### ASSIGNMENT
Return only how many lines in the data include the string "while".

━━ EXERCISE MATERIALS

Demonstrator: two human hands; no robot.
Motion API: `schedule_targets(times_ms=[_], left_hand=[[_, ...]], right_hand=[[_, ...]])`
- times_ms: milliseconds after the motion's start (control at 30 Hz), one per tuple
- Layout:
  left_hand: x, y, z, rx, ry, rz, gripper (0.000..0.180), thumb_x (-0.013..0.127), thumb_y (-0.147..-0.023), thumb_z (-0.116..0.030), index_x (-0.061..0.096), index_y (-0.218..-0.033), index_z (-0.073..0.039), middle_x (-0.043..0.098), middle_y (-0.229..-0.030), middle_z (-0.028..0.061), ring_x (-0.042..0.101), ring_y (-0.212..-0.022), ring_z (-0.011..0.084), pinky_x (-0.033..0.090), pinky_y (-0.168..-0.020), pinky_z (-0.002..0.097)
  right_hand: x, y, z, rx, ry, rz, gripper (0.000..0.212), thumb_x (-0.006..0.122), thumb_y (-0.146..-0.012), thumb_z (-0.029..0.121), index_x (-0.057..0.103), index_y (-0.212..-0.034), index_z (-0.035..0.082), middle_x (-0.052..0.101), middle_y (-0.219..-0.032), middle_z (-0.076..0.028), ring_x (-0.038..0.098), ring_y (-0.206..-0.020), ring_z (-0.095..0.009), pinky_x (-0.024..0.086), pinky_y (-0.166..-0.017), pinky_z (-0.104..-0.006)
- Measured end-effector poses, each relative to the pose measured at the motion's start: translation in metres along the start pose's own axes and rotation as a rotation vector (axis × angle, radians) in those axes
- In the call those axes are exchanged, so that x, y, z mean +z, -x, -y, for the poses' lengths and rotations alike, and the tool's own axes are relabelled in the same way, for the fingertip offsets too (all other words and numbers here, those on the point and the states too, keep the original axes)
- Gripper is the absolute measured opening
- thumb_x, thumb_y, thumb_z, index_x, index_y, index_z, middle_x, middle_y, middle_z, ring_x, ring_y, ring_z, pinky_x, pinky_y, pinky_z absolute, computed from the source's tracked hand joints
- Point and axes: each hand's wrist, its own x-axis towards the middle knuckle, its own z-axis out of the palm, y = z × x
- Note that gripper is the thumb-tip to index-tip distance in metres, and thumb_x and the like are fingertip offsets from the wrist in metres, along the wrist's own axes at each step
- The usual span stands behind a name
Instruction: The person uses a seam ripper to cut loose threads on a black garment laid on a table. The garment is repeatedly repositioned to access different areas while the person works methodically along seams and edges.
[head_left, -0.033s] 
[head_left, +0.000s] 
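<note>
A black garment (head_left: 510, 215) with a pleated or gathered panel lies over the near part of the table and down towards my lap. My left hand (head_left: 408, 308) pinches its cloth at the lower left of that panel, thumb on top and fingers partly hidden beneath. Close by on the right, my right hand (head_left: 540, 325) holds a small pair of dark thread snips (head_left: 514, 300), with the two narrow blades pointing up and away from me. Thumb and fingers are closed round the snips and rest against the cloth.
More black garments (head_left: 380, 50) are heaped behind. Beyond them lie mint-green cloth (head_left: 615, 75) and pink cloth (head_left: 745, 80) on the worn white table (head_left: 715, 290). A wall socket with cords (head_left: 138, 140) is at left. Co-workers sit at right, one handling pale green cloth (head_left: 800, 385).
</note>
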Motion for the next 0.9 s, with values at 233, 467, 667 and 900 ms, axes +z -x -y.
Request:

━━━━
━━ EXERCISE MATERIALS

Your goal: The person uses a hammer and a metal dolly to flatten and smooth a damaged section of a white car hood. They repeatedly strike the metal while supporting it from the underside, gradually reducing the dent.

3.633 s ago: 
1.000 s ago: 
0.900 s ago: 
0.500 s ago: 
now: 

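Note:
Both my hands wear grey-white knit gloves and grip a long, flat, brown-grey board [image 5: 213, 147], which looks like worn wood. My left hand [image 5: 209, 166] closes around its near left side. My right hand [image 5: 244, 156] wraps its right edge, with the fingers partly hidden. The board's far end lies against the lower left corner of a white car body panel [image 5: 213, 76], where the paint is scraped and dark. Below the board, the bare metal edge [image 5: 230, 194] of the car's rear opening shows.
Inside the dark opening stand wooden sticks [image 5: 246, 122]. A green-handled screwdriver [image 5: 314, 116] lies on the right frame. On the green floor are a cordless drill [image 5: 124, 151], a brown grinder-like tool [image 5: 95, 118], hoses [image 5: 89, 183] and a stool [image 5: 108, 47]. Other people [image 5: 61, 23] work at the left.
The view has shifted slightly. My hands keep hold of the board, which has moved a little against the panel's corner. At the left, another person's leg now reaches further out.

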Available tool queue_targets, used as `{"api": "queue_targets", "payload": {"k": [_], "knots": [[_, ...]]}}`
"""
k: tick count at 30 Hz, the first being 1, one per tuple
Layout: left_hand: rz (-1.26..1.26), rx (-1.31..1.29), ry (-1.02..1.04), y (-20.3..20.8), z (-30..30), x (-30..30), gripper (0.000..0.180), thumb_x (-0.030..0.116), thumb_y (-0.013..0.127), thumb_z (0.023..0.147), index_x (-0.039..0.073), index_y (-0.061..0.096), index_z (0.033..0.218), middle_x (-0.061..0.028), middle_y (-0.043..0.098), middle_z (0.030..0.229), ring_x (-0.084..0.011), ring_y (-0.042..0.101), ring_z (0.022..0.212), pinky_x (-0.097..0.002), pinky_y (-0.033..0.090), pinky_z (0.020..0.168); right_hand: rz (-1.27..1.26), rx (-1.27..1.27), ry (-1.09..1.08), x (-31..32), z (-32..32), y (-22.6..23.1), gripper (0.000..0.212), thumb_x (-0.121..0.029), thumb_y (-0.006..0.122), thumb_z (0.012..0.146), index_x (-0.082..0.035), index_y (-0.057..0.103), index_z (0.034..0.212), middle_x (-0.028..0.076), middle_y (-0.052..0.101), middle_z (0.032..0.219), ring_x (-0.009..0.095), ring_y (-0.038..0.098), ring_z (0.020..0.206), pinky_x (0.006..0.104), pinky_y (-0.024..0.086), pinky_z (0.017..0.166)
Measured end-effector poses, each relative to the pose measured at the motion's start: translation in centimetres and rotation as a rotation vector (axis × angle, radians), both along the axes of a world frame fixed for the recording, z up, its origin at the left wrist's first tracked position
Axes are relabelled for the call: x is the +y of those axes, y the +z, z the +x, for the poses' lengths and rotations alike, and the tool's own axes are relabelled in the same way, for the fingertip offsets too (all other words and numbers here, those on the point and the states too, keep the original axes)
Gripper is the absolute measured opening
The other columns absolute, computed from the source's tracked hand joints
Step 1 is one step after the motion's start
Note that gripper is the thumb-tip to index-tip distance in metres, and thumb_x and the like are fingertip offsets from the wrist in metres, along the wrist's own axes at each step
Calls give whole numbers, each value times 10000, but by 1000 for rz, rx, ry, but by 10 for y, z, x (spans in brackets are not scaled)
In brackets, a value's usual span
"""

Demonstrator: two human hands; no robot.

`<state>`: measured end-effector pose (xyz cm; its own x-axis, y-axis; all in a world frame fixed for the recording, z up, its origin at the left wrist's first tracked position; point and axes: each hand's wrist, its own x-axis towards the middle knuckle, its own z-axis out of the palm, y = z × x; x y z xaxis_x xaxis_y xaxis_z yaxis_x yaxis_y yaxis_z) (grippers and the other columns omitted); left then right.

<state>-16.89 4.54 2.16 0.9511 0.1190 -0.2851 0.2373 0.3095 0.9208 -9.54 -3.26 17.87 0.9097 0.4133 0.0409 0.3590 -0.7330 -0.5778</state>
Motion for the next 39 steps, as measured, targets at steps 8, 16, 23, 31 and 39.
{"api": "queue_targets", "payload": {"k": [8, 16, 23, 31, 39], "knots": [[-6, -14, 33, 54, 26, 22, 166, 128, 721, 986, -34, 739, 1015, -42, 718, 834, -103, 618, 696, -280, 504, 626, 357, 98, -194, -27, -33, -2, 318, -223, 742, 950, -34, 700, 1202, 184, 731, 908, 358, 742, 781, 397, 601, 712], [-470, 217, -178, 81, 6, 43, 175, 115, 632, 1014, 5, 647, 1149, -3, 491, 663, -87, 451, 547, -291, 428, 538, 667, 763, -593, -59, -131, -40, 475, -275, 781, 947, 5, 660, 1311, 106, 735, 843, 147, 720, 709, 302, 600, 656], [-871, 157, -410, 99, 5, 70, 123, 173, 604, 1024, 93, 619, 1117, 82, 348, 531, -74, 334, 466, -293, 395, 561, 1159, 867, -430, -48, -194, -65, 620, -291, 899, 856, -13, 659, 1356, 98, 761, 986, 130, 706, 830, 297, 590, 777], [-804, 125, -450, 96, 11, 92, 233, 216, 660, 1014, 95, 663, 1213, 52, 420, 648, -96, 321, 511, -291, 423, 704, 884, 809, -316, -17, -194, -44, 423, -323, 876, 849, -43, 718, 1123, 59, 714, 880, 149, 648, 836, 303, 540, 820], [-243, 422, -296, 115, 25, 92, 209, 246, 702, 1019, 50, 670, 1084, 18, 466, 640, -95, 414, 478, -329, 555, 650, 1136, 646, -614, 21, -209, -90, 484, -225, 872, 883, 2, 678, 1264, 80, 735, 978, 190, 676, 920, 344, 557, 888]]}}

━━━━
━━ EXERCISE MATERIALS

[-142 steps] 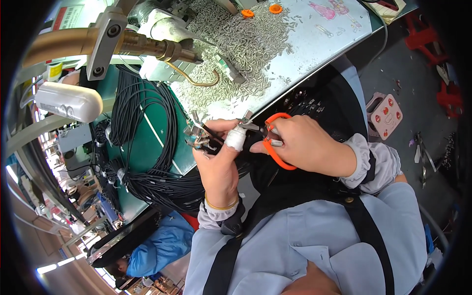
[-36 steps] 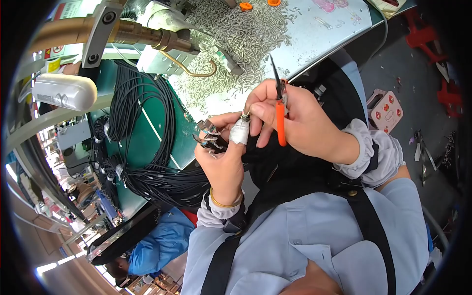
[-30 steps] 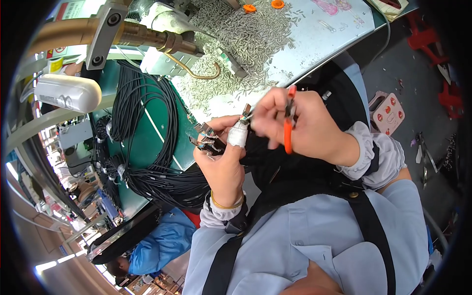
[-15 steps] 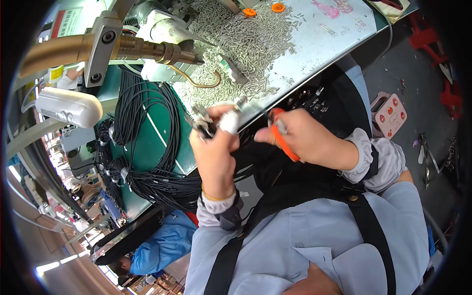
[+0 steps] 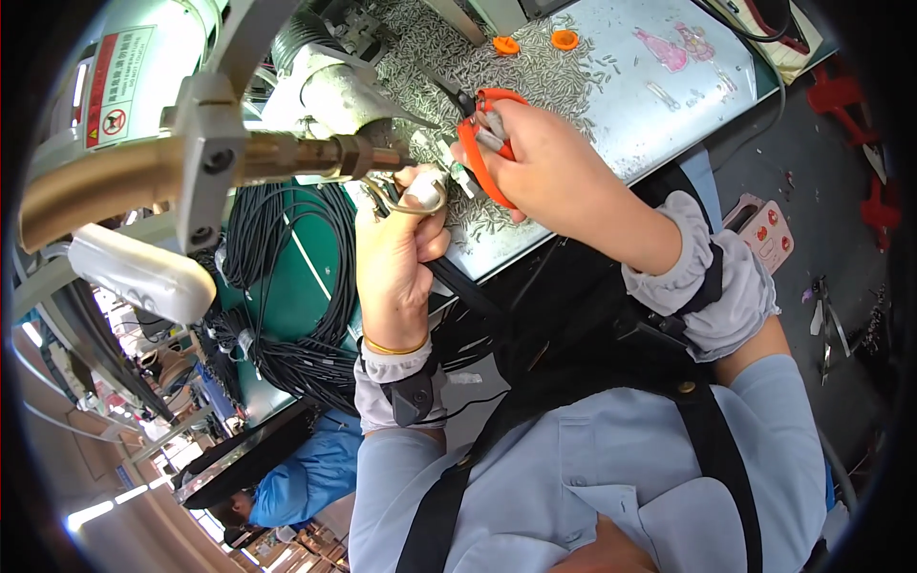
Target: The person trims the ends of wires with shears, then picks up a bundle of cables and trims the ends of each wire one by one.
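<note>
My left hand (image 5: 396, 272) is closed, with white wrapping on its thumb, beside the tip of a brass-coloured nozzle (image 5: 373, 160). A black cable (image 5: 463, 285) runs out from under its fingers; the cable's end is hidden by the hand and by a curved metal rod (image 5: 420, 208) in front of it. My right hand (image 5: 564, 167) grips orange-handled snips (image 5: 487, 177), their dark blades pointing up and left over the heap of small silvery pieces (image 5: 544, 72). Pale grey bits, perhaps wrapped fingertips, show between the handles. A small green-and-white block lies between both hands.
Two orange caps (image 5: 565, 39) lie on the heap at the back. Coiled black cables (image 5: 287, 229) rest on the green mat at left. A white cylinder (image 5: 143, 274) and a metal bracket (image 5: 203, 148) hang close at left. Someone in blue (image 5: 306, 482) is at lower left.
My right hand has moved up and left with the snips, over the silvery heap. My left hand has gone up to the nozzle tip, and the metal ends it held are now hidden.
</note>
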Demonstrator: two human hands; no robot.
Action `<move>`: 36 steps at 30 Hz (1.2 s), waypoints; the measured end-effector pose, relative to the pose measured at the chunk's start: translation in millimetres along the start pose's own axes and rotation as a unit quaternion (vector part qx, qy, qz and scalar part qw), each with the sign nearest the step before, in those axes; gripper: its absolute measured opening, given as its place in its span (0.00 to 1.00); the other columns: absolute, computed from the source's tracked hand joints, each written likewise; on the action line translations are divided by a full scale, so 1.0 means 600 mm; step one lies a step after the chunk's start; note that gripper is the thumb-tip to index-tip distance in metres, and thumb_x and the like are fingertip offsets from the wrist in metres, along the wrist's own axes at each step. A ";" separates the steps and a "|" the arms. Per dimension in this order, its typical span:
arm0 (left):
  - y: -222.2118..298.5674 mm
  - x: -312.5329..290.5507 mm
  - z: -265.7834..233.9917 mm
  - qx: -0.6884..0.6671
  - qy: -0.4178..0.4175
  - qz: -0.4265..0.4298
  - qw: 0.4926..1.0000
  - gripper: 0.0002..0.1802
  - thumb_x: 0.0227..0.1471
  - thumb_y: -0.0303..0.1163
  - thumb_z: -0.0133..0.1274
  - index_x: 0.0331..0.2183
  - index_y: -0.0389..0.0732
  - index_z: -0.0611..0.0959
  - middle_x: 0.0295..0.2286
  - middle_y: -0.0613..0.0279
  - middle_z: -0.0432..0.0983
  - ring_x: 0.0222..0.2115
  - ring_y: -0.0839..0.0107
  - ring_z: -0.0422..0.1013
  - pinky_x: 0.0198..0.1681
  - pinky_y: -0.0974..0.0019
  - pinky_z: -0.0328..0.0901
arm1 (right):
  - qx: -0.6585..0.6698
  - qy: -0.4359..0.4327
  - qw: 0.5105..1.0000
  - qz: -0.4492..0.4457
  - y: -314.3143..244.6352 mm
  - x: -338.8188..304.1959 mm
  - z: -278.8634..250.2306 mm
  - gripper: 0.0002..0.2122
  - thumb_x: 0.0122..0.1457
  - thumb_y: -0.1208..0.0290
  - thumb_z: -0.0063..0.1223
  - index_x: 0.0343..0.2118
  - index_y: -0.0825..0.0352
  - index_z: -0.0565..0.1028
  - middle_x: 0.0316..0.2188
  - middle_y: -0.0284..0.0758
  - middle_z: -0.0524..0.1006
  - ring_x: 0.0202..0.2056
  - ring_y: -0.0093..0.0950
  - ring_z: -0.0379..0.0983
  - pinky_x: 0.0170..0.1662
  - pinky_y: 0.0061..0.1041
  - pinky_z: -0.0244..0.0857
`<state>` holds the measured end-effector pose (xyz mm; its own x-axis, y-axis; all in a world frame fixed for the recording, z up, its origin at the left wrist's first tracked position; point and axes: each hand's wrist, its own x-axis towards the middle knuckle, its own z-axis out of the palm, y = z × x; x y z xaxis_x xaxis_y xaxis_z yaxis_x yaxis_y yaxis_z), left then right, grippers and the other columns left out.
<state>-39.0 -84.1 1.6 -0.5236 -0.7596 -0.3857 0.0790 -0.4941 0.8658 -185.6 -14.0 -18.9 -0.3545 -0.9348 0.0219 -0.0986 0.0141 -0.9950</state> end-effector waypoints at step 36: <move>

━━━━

### EXERCISE RESULT
2